Un nuevo estudio basado en imágenes satelitales evidenció que el 53 % de los grandes lagos y embalses del mundo han bajado sus niveles desde principios de los años noventa.
Esta situación pone en peligro la seguridad hídrica de la humanidad, siendo el cambio climático y el consumo insostenible los principales responsables.
“Los lagos están en peligro en todo el mundo, y esto tiene implicaciones a gran escala”, dijo a la AFP Balaji Rajagopalan, profesor de la universidad estadounidense de Colorado Boulder y coautor del estudio, publicado en la revista científica Science.
Los investigadores señalaron que algunas de las fuentes de agua dulce más importantes del mundo -desde el mar Caspio, entre Europa y Asia, hasta el lago Titicaca, en Sudamérica- han perdido cerca de 22 gigatoneladas anuales durante casi tres décadas.
Lo anterior equivale a una perspectiva de 17 veces el volumen del lago Mead, el mayor embalse de Estados Unidos.

Los científicos evaluaron casi 2.000 grandes lagos utilizando mediciones por satélite combinadas con modelos climáticos e hidrológicos.
Científicos y activistas han recalcado durante varias décadas la necesidad de impedir que el calentamiento global supere los 1,5 grados Celsius para evitar más consecuencias en el mundo.

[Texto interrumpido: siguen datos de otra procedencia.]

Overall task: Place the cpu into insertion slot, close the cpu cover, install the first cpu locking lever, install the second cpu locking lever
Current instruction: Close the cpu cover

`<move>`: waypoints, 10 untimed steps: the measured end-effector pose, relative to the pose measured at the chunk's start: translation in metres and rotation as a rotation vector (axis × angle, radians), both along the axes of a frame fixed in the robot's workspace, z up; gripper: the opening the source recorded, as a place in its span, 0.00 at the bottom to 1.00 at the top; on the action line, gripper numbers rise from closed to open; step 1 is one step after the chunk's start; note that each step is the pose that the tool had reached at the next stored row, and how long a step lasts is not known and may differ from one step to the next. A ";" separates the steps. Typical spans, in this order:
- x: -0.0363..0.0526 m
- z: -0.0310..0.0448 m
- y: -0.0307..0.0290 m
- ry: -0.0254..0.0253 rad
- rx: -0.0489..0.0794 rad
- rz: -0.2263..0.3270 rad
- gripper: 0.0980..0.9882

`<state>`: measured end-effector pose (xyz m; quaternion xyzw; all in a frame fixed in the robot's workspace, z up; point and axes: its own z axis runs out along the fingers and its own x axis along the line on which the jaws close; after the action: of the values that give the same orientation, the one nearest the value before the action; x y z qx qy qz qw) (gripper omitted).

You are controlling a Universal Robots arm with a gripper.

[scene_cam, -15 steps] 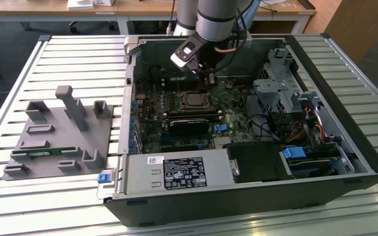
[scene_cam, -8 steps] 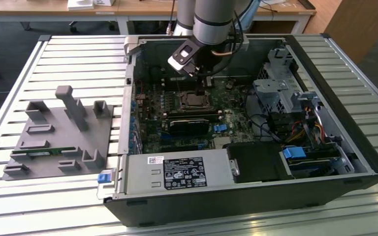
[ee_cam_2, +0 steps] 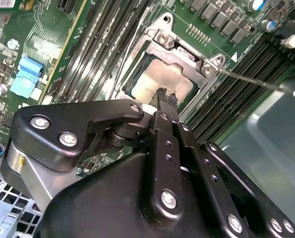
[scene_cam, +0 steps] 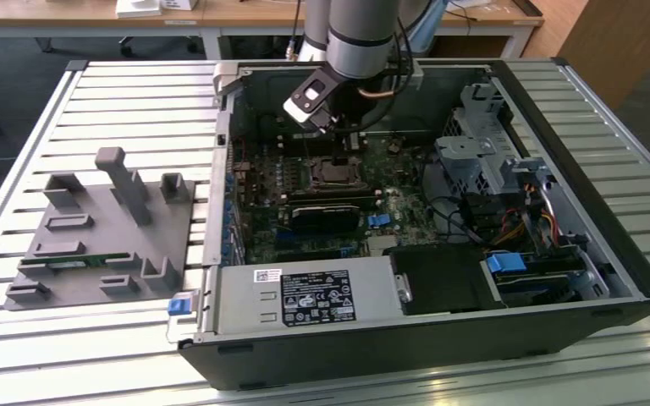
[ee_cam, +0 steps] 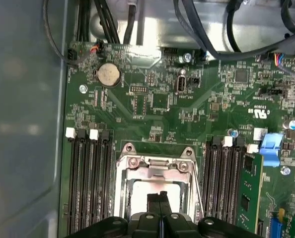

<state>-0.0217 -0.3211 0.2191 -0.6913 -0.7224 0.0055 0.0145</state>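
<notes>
Slatted metal table [scene_cam: 133, 93] carries the open computer case [scene_cam: 596, 254]. I see my gripper [ee_cam: 160, 197] low over the insertion slot [scene_cam: 333, 173], fingers [ee_cam_2: 163, 99] pressed together and holding nothing. The cpu [ee_cam: 137, 198] sits in the slot under the lowered cpu cover [ee_cam: 155, 164], and 1 locking lever [ee_cam_2: 257, 82] angles up beside it.

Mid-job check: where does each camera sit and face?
Exterior view: off the arm, high, looking down into the computer case; arm and gripper show.
Second wrist view: at the wrist, looking along the gripper at the cpu cover.
First wrist view: at the wrist, facing the motherboard; gripper shows.
Both wrist views share the cpu cover.
</notes>
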 end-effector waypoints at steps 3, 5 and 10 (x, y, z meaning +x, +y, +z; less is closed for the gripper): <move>-0.0040 -0.0019 -0.0012 0.0000 0.000 0.000 0.01; -0.0076 -0.0030 -0.0014 0.0000 0.000 0.000 0.01; -0.0200 -0.0053 -0.0014 0.0000 0.000 0.000 0.01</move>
<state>-0.0417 -0.3225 0.2138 -0.6913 -0.7224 0.0055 0.0145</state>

La investigación, publicada en la revista Science, determinó que el consumo humano está secando lagos como el Mar de Aral, en Asia Central, y el Mar Muerto, en el Medio Oriente.
Asimismo, el aumento de las temperaturas está afectando en mayor medida a superficies en Afganistán, Egipto y Mongolia. Pero la sequía llega a todas las regiones, como los lagos tropicales húmedos del Amazonas donde se detectaron pérdidas.

“Es difícil resucitar un lago que se está secando o que ya se secó (…) esto es especialmente crítico en un mundo cada vez más cálido”, concluyó Yao Balaji Rajagopalan, coautor del estudio.